Music: The Most Beautiful Dimension

I’ve just been at the Piano.

I’d like to tell you a story about that, actually. How my piano came to be my ultimate happy place (and healing tool, you might say.)

It’s in my soul, I think. Music. It’s the place I go to escape the world when it gets too noisy, and it’s absolutely the place I go when I need to re-make sense of the world around me.

I suppose you might say I had quite an explosive childhood— and when I say explosive, of course I’m being a bit dramatic (lol). All I mean by ‘explosive’ is that I was a highly sensitive child, and although the world was all sorts of fun and wonderful, my sensitivity sometimes got to me. When the teacher shouted at the kid in the next seat: it wasn’t the kid that felt the brunt of that rage. It was me. I felt it all.

Although I didn’t know it at the time, I needed an outlet, a way to remove the yuck of a world that somehow seemed so much bigger than me. I needed a night light. A safety blanket to catch the waves of emotion, especially the ones that didn’t belong to me.

I still remember asking Mum: ‘Please. Can I have piano lessons?’ to which the reply always came, ‘Brooke. We don’t have a piano.’ Of course, I knew that. But my heart felt like it was being called to. It felt like I just needed to play. I don’t really have the words to explain the pull of such a deep need, but it was there and it never went away until that one special day. My fourteenth birthday, I think. The day I got my first keyboard.

Well. I was beside myself. Here I was, surrounded by lashings of colourful paper, staring at the one thing I intuitively knew I needed. I quickly taught myself to play, which was really just me tinkering away until what I was playing became something that resembled a tune. Soon I was writing songs. When I wrote, I said all the things my heart needed to say, I just let it all go. Whatever wanted to come out. I let it be.

And it felt good. It felt like a wooshing tunnel of wind rushing through me, taking with it all the angry, the sad, the tension. When I played— when I wrote— a new part of me came to life. The right part of me.

The true part of me.

It’s not surprising to me, when I look back, that most of my songs were written when I was in my teenage years, a time of hormones and boys and tears. (Oh, gosh. All the tears.) Those years were a time of absolute truth. A time of boundless dreams, but also a time where the world really could have ended if I happened to be ‘spoken’ to by a teacher that really didn’t know that I was a crier.

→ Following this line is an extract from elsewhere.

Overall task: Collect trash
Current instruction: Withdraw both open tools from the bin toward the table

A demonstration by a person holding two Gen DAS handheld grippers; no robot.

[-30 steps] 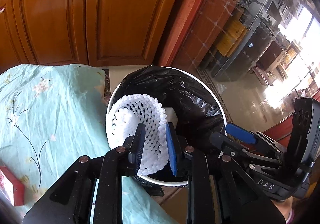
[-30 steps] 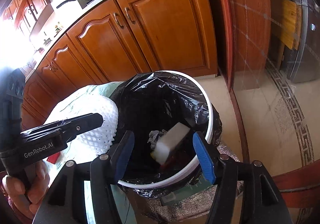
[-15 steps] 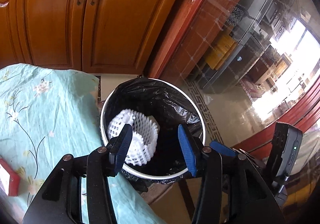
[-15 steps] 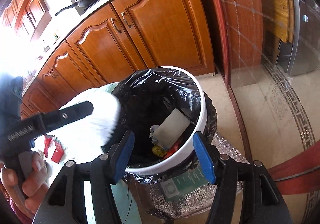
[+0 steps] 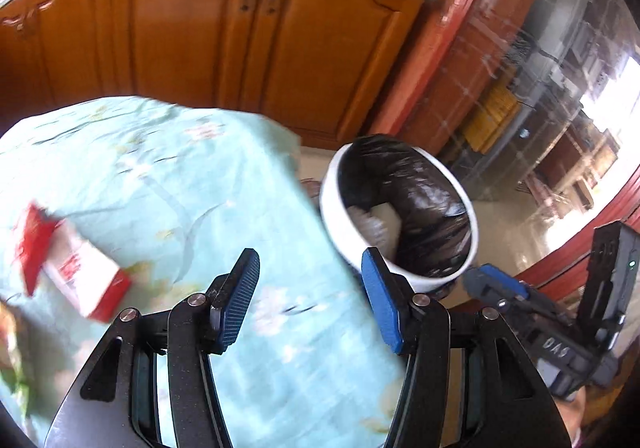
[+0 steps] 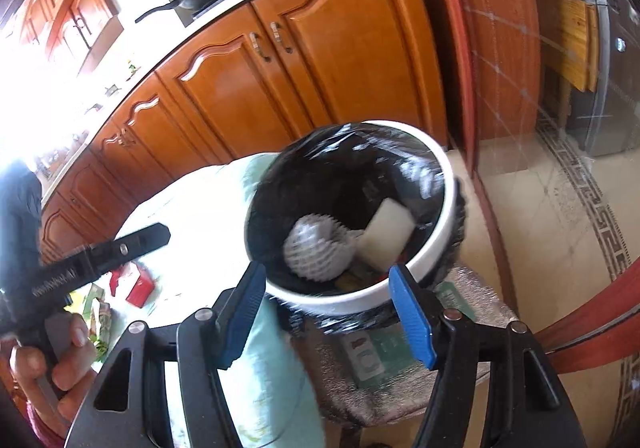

When those things made my world explode: I escaped. Into my music, into the wave of beautiful that sang into my bones. And that’s just all sorts of magic to me. That still is all sorts of magic.

My first love. My piano.

Okay. 🙂 Well, that’s enough sop for day two, I suppose. I’ll see you tomorrow, then.

I hope.

xx

selective focus photography of piano keys
Photo by Steve Johnson on Pexels.com

 

 

By brookecutler2

Liver of life, lover of everything. 💕

3 replies on “Music: The Most Beautiful Dimension”

This is beautiful… making music (with an instrument) is one thing I’ve never really “tried,” that I’ve always wanted to try. I love singing and clapping and can keep a beat with my hands or feet. I feel like it is next on the horizon when I work up the courage to try.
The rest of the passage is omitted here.